Donnerstag, 22. Januar 2015

Lucius Burckhardt: Warum ist Landschaft schön? Die Spaziergangswissenschaft.

Der Schweizer Soziologe Lucius Burckhardt (1925 bis 2003) gilt als Begründer der Spaziergangswissenschaft oder Promenadologie.


Im Mittelpunkt dieser Wissenschaft steht die Frage: Wie nimmt der Spaziergänger Umwelt wahr und konstruiert daraus eine Landschaft? Und wann empfinden wir diese Landschaft als schön? Schon die Fragestellung macht klar: Die Landschaft ist nicht in der Natur der Dinge, sondern in unserem Kopf – wir konstruieren sie aus Umwelteindrücken.


In unserem Kopf ist die Landschaft aber schon vor dem Spaziergang: In Erwartungen und Erinnerungen. Wenn wir eine Landschaft ausmachen, erkennen wir wieder, was Dichter, Maler, Gelehrte, aber auch Erdkundelehrer, Eltern, Großeltern und Kinderbücher uns beigebracht haben. Der Wiesengrund mit Brunnen vor dem Tore, die Heidelandschaft, das schroffe Gebirge, die endlose Wüste.



Räumlich entsteht Landschaft beim Spaziergang während des Weges. Unsere Wahrnehmung schließt heterogene Dinge zu einer Landschaft zusammen und blendet andere aus, sodass wir beim Heimkehren die liebliche Landschaft rühmen, oder aber sagen: Das Ries (der Hunsrück, die Toscana, der Spreewald....) ist auch nicht mehr das, was es einmal war.

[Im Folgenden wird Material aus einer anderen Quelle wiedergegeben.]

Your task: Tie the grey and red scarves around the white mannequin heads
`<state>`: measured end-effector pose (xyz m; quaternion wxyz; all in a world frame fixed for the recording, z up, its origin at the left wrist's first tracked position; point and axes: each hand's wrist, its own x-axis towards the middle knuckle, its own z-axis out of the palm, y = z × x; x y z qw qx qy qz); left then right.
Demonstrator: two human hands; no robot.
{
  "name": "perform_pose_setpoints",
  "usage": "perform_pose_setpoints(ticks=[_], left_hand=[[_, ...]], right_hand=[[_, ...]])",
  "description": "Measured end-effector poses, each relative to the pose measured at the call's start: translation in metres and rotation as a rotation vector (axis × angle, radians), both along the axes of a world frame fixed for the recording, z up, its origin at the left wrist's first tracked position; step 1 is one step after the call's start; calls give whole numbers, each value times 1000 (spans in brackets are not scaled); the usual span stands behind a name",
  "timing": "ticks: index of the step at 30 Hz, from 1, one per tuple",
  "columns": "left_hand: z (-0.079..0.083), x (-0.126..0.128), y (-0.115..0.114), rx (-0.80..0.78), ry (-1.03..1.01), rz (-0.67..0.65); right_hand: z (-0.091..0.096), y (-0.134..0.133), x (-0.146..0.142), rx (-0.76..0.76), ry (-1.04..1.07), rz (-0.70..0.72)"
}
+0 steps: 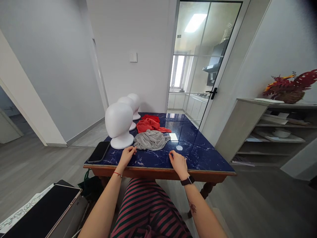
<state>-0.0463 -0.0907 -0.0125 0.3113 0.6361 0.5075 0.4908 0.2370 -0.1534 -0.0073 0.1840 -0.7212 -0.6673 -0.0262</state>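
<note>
My left hand rests on the blue marble table near its front edge, fingers loosely curled, empty, just short of a crumpled grey cloth. My right hand lies on the table a little to the right, fingers bent down onto the top, holding nothing. Behind the grey cloth lie an orange cloth and a red cloth. Three white foam heads stand in a row at the left: the nearest, a middle one and a far one.
A black phone lies at the table's front left corner. A dark laptop sits low at the left by my striped lap. Open shelves with a red plant stand at the right. A glass door is behind the table.
</note>
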Motion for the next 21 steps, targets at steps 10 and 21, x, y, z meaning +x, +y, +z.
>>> perform_pose_setpoints(ticks=[10, 21], left_hand=[[-6, -4, 2, 83, -112, 254], [7, -20, 14, 243, -182, 775]], right_hand=[[-2, 1, 1, 22, -2, 18], [6, 40, 8, -9, 175, 254]])
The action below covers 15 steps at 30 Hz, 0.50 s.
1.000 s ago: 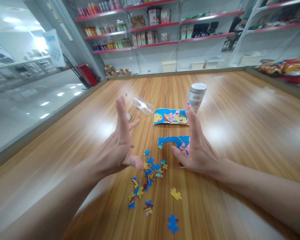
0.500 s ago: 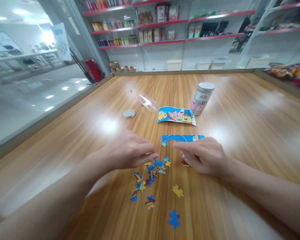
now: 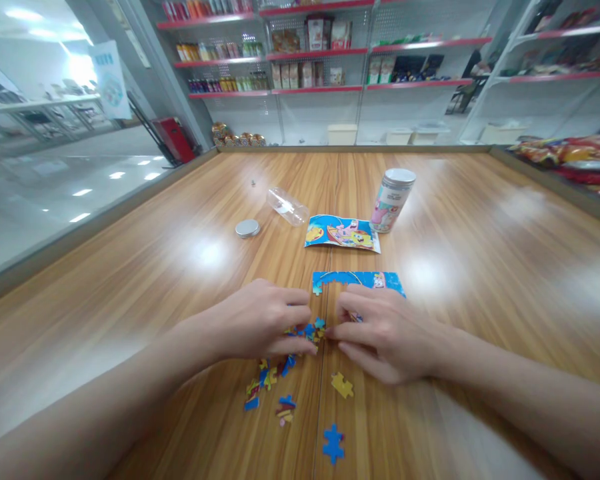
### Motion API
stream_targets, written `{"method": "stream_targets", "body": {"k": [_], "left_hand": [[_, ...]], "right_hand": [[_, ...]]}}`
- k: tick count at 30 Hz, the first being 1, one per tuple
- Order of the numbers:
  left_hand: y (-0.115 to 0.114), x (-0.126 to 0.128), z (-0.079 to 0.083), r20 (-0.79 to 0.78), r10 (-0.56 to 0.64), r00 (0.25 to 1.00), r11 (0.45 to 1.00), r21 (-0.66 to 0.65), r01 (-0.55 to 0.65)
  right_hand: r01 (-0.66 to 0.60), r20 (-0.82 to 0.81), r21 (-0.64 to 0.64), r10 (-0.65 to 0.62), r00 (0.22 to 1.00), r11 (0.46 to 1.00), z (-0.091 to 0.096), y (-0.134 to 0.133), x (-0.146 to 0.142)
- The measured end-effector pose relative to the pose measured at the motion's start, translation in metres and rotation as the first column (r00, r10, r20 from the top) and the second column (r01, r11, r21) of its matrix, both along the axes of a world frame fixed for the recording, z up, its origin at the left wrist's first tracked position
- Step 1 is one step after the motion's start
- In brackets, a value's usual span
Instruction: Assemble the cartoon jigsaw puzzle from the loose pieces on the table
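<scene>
My left hand (image 3: 265, 321) hovers over a pile of loose jigsaw pieces (image 3: 309, 332), its thumb and fingers apart, partly hiding the pile. From the other side my right hand (image 3: 387, 333) reaches in, one fingertip at a small yellow piece on the pile's edge; its fingers are apart. Beyond it lies a partly assembled puzzle (image 3: 325, 277) with a blue top border, its lower part covered by the right hand. A yellow piece (image 3: 342, 385) and a blue piece (image 3: 333, 443) lie singly nearer me. More pieces (image 3: 285, 410) are scattered at the left.
A printed picture sheet (image 3: 343, 233) lies behind the puzzle, with a tilted-looking can (image 3: 393, 200) at its right end. A clear plastic jar (image 3: 287, 207) rests on its side near a silver lid (image 3: 247, 228). Stocked shelves (image 3: 315, 53) stand past the wooden table (image 3: 180, 280).
My right hand has moved from the puzzle's open edge down and left to the loose pile. The left hand has shifted slightly nearer me. The view has turned a little right.
</scene>
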State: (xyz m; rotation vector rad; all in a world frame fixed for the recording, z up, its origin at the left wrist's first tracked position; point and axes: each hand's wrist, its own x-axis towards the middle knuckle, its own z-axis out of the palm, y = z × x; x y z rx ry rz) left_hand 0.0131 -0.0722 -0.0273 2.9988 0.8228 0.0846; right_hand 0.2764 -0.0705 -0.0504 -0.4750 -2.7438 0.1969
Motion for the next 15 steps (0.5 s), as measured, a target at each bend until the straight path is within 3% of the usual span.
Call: {"method": "stream_targets", "body": {"k": [8,15], "left_hand": [[-0.004,0.006,0.000,-0.013,0.082,0.997,0.987,-0.135,-0.083],[0.007,-0.006,0.007,-0.038,0.250,0.968,0.967,-0.046,-0.252]], "right_hand": [[0.022,0.004,0.001,-0.022,1.000,1.000,0.000,0.001,-0.003],[-0.040,0.006,0.013,0.040,0.999,0.999,0.000,-0.003,-0.004]]}}
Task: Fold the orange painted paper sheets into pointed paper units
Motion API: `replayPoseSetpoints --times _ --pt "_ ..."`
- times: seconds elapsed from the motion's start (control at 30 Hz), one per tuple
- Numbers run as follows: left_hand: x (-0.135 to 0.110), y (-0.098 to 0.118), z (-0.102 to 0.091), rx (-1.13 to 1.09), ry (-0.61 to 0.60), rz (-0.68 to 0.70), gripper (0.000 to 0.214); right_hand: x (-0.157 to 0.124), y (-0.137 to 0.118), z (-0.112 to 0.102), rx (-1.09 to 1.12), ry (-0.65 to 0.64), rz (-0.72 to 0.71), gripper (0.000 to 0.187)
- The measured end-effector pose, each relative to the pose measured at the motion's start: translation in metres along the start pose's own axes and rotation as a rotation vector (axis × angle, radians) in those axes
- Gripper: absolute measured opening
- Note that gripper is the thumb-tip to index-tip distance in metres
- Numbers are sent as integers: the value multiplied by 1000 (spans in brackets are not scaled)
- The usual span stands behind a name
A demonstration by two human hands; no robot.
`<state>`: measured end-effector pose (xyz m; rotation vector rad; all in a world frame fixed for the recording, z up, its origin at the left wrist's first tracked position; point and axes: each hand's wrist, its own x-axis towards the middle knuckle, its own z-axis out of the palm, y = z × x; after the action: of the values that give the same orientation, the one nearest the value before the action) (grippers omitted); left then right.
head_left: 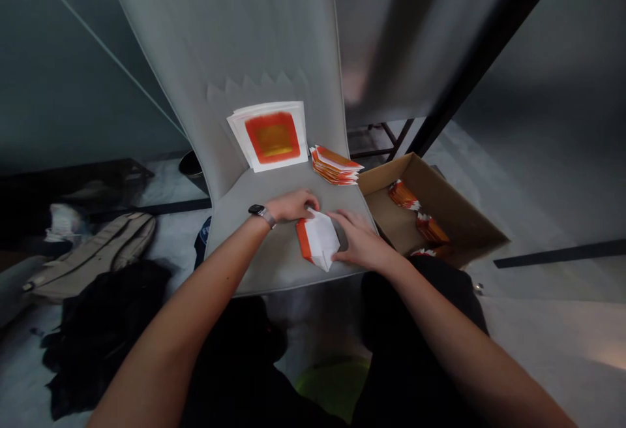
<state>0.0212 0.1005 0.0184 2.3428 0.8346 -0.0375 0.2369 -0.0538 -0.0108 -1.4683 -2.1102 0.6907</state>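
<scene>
A partly folded white paper with an orange edge (317, 240) lies on the grey chair seat (264, 265). My left hand (292, 205), a watch on its wrist, presses the paper's upper left corner with curled fingers. My right hand (360, 243) lies flat on the paper's right side, fingers stretched and pressing it down. A stack of flat white sheets printed with an orange and gold square (270, 136) leans against the chair back. A pile of folded orange and white pieces (336, 165) sits at the seat's back right corner.
A cardboard box (464, 219) with several folded orange pieces stands on the floor right of the chair. A beige backpack (92, 252) and dark cloth (102, 330) lie on the floor at left. A dark table leg (484, 56) slants behind the box.
</scene>
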Motion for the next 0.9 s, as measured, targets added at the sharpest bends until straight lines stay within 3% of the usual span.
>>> replayPoseSetpoints --times 0.03,0.1,0.13,0.23,0.3,0.37,0.47,0.63,0.8,0.9 --pt "-1 0 0 -11 6 14 19 -10 -4 2 6 80 60 81" --pt "-3 -2 1 -67 -14 2 18 -32 -15 11 98 219 200 41" --pt "-4 -4 1 -99 -32 -22 18 -44 -20 18 205 202 273 25" --pt "-3 -12 1 -131 -70 -131 25 -73 -36 45 606 113 475 26" --pt "-4 -15 1 -110 -87 -173 33 -83 -42 62 818 180 574 33" --pt "-10 -16 3 -105 -99 -189 36 -84 -43 70 850 306 589 38" --pt "-25 -11 12 -116 2 -146 28 -73 -37 68 638 409 524 33" --pt "-50 0 31 -71 262 0 16 -59 -30 58 215 372 372 15" --pt "-66 0 29 106 193 142 36 -63 -39 63 -59 369 299 19" --pt "-75 1 27 293 148 199 37 -66 -42 63 -215 380 157 23"
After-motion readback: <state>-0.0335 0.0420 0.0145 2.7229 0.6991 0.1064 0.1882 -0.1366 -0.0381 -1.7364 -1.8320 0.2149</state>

Drei Entwicklungen, so führt Burckhardt aus, beeinflussen unsere Landschaftswahrnehmung. Zum einen ist der Unterschied zwischen Stadt und Land aufgehoben: Wir leben heute alle mehr oder weniger in einer Metropole, das Land ist industrialisiert, die Stadt begrünt. Das klassische Landschaftserlebnis aber war immer der Übergang von der Stadt auf das Land. Der Städter sah Landschaft, wenn er zum Spaziergang aus den Mauern heraustrat.



Damit entfällt auch ein zweites Kriterium: Die Interesselosigkeit. „Landschaft (…) ist das Bild, das sich der Städter, der sich die Hände nicht am Boden schmutzig macht, der kein Interesse am Land hat von der landwirtschaftlichen Welt außerhalb der Mauern gemacht hat", so Burckhardt.



Drittens spielt das Verkehrsmittel eine Rolle. Seit der Mensch Gegenden nicht mehr Stück für Stück zu Fuß erwanderte, sondern mit der Eisenbahn ein einzelnes Ziel ansteuerte, musste das komplette Landschaftserlebnis – quasi als Postkartenbild – an diesem einen Zielort vorhanden sein. Diese oft künstlichen Postkartenidyllen inklusive Panoramahotel sind seit der Verbreitung des Autos auch wieder überholt. Die Autoreise unterscheidet sich vom Spaziergang zu Fuß dadurch, dass die Distanzen weiter werden, „viel heterogenere Eindrücke müssen zu viel abstrakteren Ideallandschaften integriert werden“.



Burckhardt führte den Spaziergang auch als Methode ein, um diese Mechanismen zu ergründen. Unter anderem ließ es er eine Gruppe Studenten mit Windschutzscheiben vor den Gesicht durch die Straßen der Stadt gehen, um eine besondere Wahrnehmung zu simulieren.



Viele weitere Gedanken sind in diesem Kompendium angerissen: Über die Entwicklung der Gartenkunst, über die „totale Begärtnerung“, „Funktionalisierung und Hygienisierung“ der Städte, der Burckhardt die Brache und das Prinzip des „kleinsten Eingriffs“ als nutzerfreundliche Alternative entgegenstellt.


Weil „Warum ist Landschaft schön" kein wissenschaftliches Fachbuch, sondern eine Sammlung von Aufsätzen, Vorträgen und Artikeln aus Fachzeitschriften und Sammelbänden ist, gibt es zahllose Doppelungen, die aber auch dafür sorgen, dass sich die Grundgedanken einprägen.


Als Einstieg und Überblick gut geeignet ist der Beitrag „Bergsteigen auf Sylt“  auf den Seiten 306 bis 319. Nikolaus Wyss interviewte Burckhardt darin für das Magazin des Zürcher Tages-Anzeigers im März 1989.